1-4 minutes after the sample is applied to the lateral flow device, a color line in the detection zone may form. If no colored line is visible in the detection zone, then this represents a negative result in which unfolded -p53 (preferentially U-p53 ^AZ ) p53 is not visually detected. If a colored line forms in 1-4 minutes, this represents a positive result and indicates that the subject is at risk for onset of dementia.

Where a positive result is visible, the device thus provides a risk assessment that the subject has a likelihood of developing symptoms of dementia within the next 6-10 years. The subject can then follow up with the physician to undergo further testing such as PET or MRI scans.

The subject can optionally undergo dementia management by undertaking one or more actions. These actions include but not limited to (a) Mentally stimulating activities, such as reading, solving puzzles and playing word games, (b) Being physically and socially active, (c) Avoid smoking, (d) Treat high blood pressure, high cholesterol, diabetes, and lower high body mass index (BMI), (e) Increase quality of sleep and (f) Maintain healthy diet and reduce vitamin D deficiency.

The subject can then repeat the test periodically, for example, after 6 months, after one year and longer periods of time, to see if the device produces a negative result that would indicate that the levels of U-p53 protein have decreased below the threshold of 500 pg/ml.

The same process can be replicated for a subject who has no symptoms of dementia but has a family history of dementia. The same process can be replicated for a subject who has no symptoms of dementia but have a genetic predisposition to developing dementia due to abnormal expression patterns, or mutations in, or have variants, of one or more genes selected from the group consisting of APOE4, ABCA7, CLU, CR1, PICALM, PLD3, TREM2, SORL1, APP, PSEN1 and PSEN2.

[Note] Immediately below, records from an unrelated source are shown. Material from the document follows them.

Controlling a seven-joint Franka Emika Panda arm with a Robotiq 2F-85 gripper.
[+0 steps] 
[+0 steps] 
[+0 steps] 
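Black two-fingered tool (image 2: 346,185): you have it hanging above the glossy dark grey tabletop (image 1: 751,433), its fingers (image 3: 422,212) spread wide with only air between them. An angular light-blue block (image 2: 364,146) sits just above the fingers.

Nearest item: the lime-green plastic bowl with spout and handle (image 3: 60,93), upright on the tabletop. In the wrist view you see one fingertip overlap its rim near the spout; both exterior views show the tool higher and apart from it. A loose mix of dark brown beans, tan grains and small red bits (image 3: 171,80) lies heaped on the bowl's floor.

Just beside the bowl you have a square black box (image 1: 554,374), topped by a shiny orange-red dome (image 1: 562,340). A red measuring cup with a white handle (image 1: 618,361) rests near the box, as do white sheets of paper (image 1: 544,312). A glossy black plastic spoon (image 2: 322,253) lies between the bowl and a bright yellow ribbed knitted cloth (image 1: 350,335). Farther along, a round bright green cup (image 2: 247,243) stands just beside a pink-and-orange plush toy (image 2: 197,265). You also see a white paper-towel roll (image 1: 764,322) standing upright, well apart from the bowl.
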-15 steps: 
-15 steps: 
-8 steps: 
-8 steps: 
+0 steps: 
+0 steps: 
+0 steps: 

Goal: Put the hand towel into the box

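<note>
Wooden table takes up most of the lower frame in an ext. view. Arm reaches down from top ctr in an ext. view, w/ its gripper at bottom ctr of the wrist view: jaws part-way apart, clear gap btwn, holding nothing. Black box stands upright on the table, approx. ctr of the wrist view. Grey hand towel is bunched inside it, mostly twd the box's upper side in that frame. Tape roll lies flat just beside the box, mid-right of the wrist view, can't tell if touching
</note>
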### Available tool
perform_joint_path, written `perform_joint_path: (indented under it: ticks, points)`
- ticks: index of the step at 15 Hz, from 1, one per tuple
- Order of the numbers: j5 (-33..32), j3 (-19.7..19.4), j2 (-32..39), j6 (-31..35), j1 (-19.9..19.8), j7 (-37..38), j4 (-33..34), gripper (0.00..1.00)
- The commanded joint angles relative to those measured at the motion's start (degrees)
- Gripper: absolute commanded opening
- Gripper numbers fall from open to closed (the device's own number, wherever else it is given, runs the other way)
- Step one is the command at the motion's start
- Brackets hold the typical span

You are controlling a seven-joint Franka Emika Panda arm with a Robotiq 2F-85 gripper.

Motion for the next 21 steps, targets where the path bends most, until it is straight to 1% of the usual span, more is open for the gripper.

Example 8 - Diagnosis of the presence of dementia using the device

As described in Example 5 A sheet (1.4 mm thick) of commercially-available, detergent pre-treated, macroporous polyethylene having a pore size of about 100 microns is saturated with an aqueous suspension of colored latex particles (prepared as described in GB 2204398A) of particle size about 0.4 microns. The latex particles carried Unfolded p53 binding agent. The solution also contained 3% BSA and 4% sugar. The sheet is freeze-dried and cut into portions each 6* 12 mm, having a liquid capacity of about 50 pL. The sheets are used as test strips in any one of the devices as described above.

A blood sample is obtained from a subject who exhibits one or more symptoms associated with dementia. The blood sample is applied onto the sample zone of the device as described in Example 5. Where no colored line (signal) forms in the detection zone, this indicates that the subject does not have dementia. Where the subject has symptoms that are associated with dementia and yet has a negative result (no observable signal), this indicates that the subject’s symptoms are due to a neurological disease other than dementia, for example, Parkinson’s disease or multiple sclerosis. The formation of a colored line (a signal) indicates a positive result and confirms that the subject’s one or more symptoms are indeed due to dementia. These results thus indicate that the subject must follow up with the physician so that more extensive testing, such as PET or MRI scans, and can also undergo proactive treatment to reduce symptoms of dementia.